I conclude with some sentiment analysis. Sentiment analysis aims to find the emotion tone coming across in text. It involves classifying the words of a text to certain tone or emotion, often “positive” or “negative”. The classification of words is determined by a type of dictionary or lexicon. The total number of “postive” words are compared to the total “negative” words to determine the overall tone of the text.

This particular analysis features the use of three different sentiment lexicons NRC https://saifmohammad.com/WebPages/NRC-Emotion-Lexicon.htm, Bing https://www.cs.uic.edu/~liub/FBS/sentiment-analysis.html, and Afinn https://github.com/fnielsen/afinn/tree/master/afinn/data.

The NRC lexicon contains 6468 unique words and 10 sentiment classifications. A word can be classified as multiple sentimets. For example, the word “admirable” is classified as three different sentiments “joy”, “positive”, and “trust”.

The Bing lexicon contains 6783 unique words that are classified as either “negative” or “positive”.

The Afinn lexicon contains 2477 unique words. Each word is assigned a value from -5 to 5. -5 represents the most negative score and 5 the most positve.

Below I take a look at overall sentiment across all of the parents tweets.

Each of the three lexicons, show different results.
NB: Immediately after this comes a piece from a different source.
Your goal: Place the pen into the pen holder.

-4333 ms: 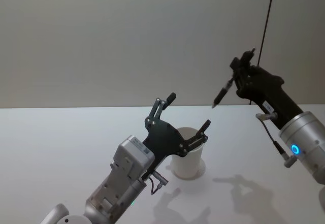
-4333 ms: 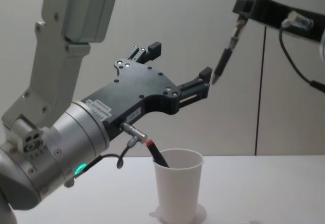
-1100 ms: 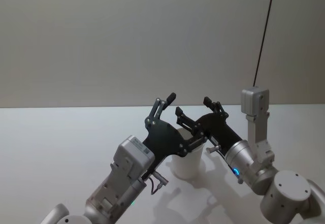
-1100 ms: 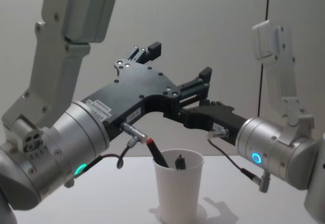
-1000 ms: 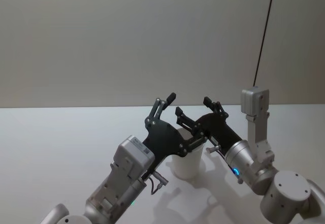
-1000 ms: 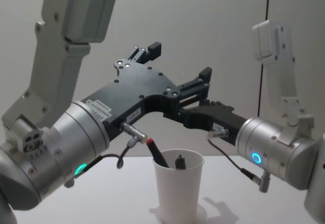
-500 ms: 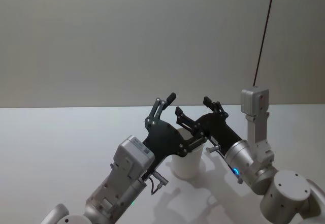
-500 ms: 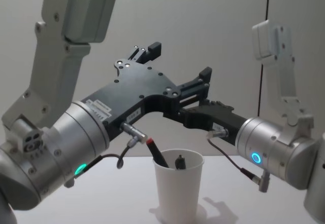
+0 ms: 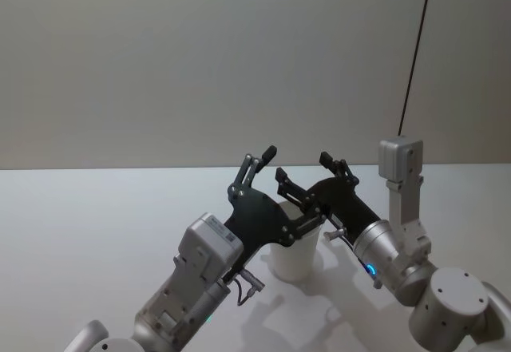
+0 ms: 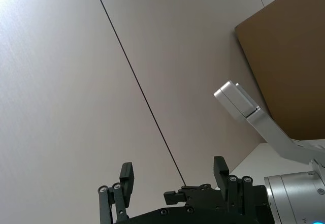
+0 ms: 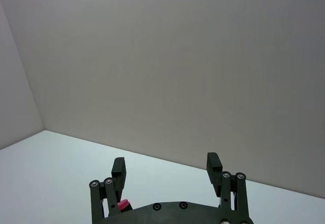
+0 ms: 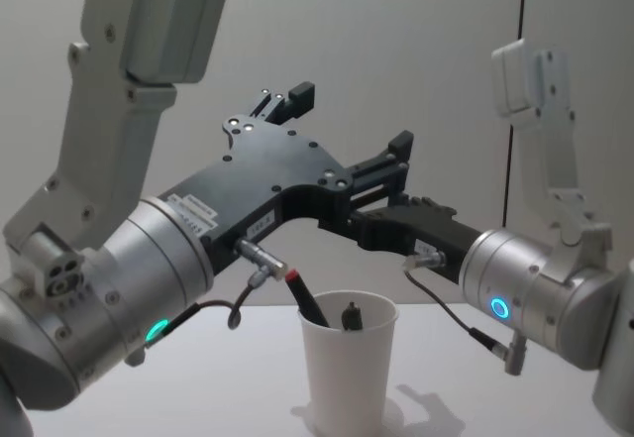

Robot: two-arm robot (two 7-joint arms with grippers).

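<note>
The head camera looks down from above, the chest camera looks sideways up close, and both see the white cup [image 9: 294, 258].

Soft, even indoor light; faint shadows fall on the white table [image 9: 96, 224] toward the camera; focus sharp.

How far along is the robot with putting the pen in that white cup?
It looks essentially done. Two pens stand in the white paper cup: a red-capped pen leaning at its left rim and a dark pen beside it. Nothing is in hand: the right hand is open and empty just above the cup, and the left hand hangs open beside it. What is left is likely only drawing both arms back.
</note>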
The NRC lexicon classifies close to a quarter of the words in the tweets as “positive”. This is pretty significant given it has 10 different classifications. “Trust” was the second highest classification at around 12.5% and “negative” was not far behind in third.
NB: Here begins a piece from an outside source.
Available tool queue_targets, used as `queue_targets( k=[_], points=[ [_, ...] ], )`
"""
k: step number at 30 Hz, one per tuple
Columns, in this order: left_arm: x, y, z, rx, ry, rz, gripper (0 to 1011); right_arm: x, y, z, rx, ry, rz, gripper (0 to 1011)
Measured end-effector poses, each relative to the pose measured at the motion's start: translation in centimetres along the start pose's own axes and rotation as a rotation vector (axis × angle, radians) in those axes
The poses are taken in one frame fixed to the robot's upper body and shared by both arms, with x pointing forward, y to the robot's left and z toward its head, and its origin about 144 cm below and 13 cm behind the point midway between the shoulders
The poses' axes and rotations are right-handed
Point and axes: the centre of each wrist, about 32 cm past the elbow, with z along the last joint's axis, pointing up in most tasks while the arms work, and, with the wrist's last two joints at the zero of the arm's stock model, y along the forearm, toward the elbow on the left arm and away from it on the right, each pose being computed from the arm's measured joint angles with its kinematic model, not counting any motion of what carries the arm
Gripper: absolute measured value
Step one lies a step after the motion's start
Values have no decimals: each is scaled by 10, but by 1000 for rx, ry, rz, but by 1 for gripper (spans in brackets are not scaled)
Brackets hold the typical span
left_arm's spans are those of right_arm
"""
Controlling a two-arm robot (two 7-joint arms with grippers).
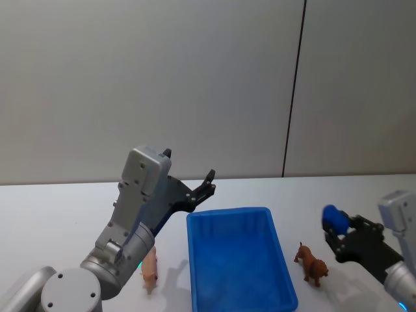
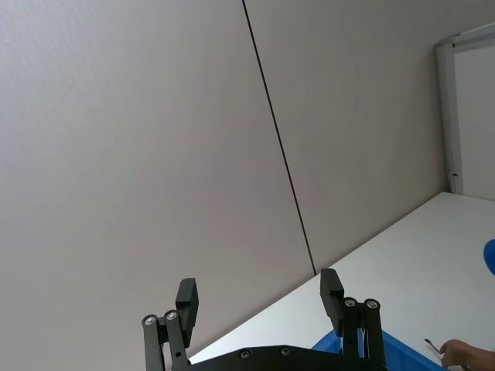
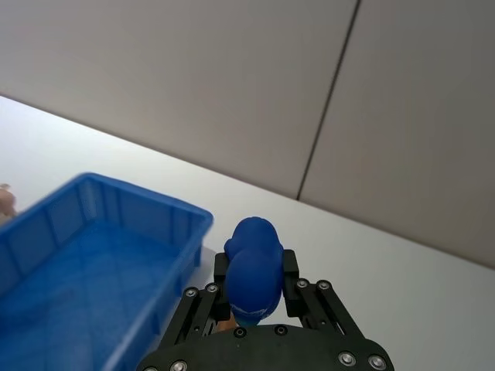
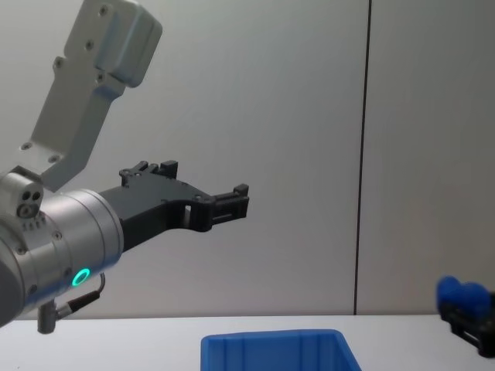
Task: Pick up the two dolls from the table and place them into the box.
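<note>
Two dolls lie on the tabletop (image 1: 65,201): pink pig (image 1: 150,268) below and behind your left jaws, spread apart probably for descending; brown dog (image 1: 312,263) beside right jaws clamped on a blue toy (image 1: 333,218); box (image 1: 227,212) between.

- No text, label, brand, number or sign can be read in any of the views.
</note>
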Motion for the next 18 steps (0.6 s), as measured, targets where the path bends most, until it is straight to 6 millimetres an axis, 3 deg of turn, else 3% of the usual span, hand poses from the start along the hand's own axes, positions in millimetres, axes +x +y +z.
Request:
queue_targets(
  k=[15, 18],
  points=[
    [0, 0, 0, 0, 0, 0, 1001, -17, 34, 16, 81, -30, 187, 283],
    [0, 0, 0, 0, 0, 0, 1001, -21, 43, 16, 84, -34, 232, 371]
  ],
)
The Bing lexicon leaned more toward a negative sentiment, while Afinn leaned just slightly positive.

These results illustrate some of the pitfalls sentiment analysis can have, as I got three different results depending on the lexicon I was using.
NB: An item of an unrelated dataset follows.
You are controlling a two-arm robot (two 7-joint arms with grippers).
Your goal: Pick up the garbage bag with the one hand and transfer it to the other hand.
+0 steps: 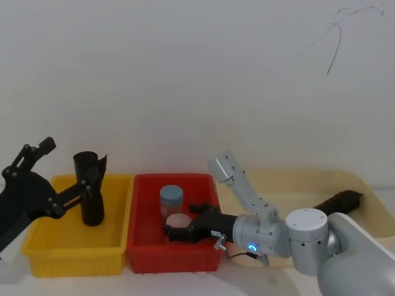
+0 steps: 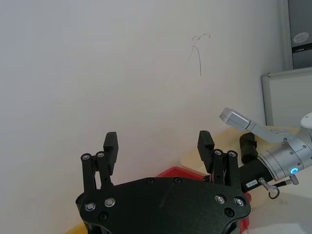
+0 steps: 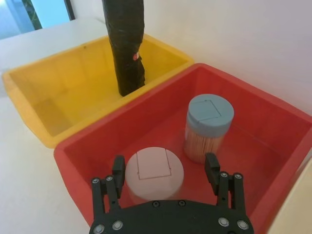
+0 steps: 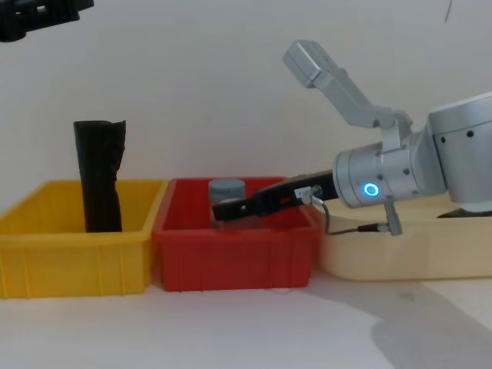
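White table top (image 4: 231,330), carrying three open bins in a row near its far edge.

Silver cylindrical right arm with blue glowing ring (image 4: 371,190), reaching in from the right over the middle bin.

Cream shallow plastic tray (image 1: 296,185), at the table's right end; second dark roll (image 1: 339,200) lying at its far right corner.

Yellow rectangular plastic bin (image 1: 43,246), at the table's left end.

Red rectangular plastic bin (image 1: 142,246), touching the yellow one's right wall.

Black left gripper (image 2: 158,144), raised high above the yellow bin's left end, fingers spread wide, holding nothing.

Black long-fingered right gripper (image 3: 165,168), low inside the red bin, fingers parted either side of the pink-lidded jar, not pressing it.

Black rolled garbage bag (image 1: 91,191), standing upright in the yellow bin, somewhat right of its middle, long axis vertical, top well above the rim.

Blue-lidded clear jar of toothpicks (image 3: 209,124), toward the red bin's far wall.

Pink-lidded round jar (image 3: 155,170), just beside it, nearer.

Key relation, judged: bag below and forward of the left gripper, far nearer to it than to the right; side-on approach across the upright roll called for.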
Sentiment analysis on social media data poses a ton of challenges. It can be tough to detect sarcasm, negation phrases like “not good” are tough to classify correctly, and it can be challenging to know who is providing the observations.

Below, I look at a problem with sentiment analysis very specific to this dataset of tweets.

The chart above shows the words that had the highest postive value as classified by the Afinn lexicon. Coming in at number 9 is the actual word “positive”. If you take a look back at the network graph of correlated word combos, “positive” connects with “tested”. Given these tweets are sent during the corona virus pandemic, its less likely the actual word “positive” is reflecting a positive tone. It is even more unlikely, given we already know “tested” and “postive” are highly correlated in the set of these tweets.

This is a clear example of how sentiment analysis can often be misleading.

Conclusion

The analysis was able to dig out some underlying themes that parents are tweeting about during this time. Two big ones were birthday and school. Children’s birthdays are having to be celebrated in untraditional ways and home schooling has become the main form of education.

There were some interesting correlations among words and perhaps parents are seeing that the “silver lining” to this crazy time is being able to spend more time with their kids.

Sentiment analysis as it often can proved to be fairly challenging here. Additional steps such as looking at bigrams and adjusting the lexicons more appropriately to the dataset are specific ways to improve the analysis. Given the results I saw and exploring the tweets further, I would generally say the tweets sway more positively. Which should not come as a surprise given these tweets are coming from parents about there children.

I hope everyone out there is staying safe and able to find a silver lining to this crazy time in our lives.